Wegen technischer Probleme bei einer Gurtschlosshalterung hat die Volkswagen AG den Rückruf von 410.000 Autos angekündigt. Wie der Autokonzern mitteilte, betreffe der Defekt 219.700 VW Polos aus dem aktuellen Modelljahr und 191.000 Autos der VW-Marke Seat, die Modelle Ibiza und Arona.

Bei den betroffenen Fahrzeugen könne es in seltenen Fällen dazu kommen, dass bei einer voll besetzten Rückbank "das Schloss des äußeren linken Sitzes unbeabsichtigt aufspringt", gab VW bekannt.

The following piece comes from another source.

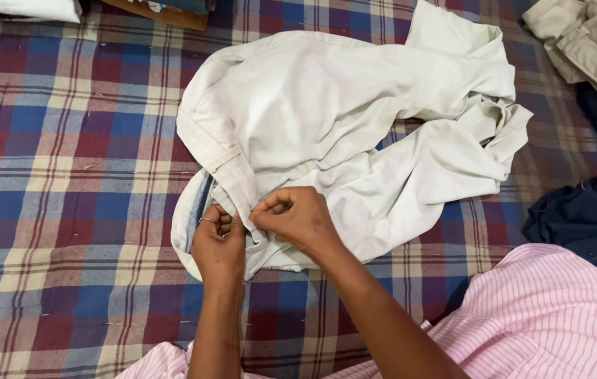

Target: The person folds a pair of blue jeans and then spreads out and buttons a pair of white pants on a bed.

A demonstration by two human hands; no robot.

Beispielsweise könne ein schneller Spurwechsel dazu führen, dass zwei Gurtschlösser auf den Rücksitzen übereinander gedrückt würden und das Schloss des äußeren linken Sitzes unbeabsichtigt aufspringe.

Das finnische Magazin Tekniikan Maailma hatte den Mangel bei einem Test festgestellt. Ein Unfall, in dem das Schloss aufgesprungen ist, sei VW nicht bekannt. Von der Rückrufaktion betroffene Fahrzeughalter würden in den kommenden Wochen per Post verständigt.

Volkswagen riet den Kunden, bis zur Behebung des Fehlers den Mittelsitz auf der Rückbank nicht zu benutzen. So könnten die Autos weiterhin sicher im Straßenverkehr eingesetzt werden. Eine technische Lösung sei bereits erarbeitet worden und könne durch eine – für den Kunden kostenfreie – Produktionsänderung für den Polo der aktuellen Generation umgesetzt werden.

Erst am Dienstag hatte die Volkswagen-Tocher Audi die Auslieferung der Modelle A6 und A7 gestoppt, weil es "Auffälligkeiten" bei einer systematischen Überprüfung von Dieselmotoren gegeben hatte. Derzeit untersucht das Kraftfahrt-Bundesamt die Hinweise auf möglichen Betrug.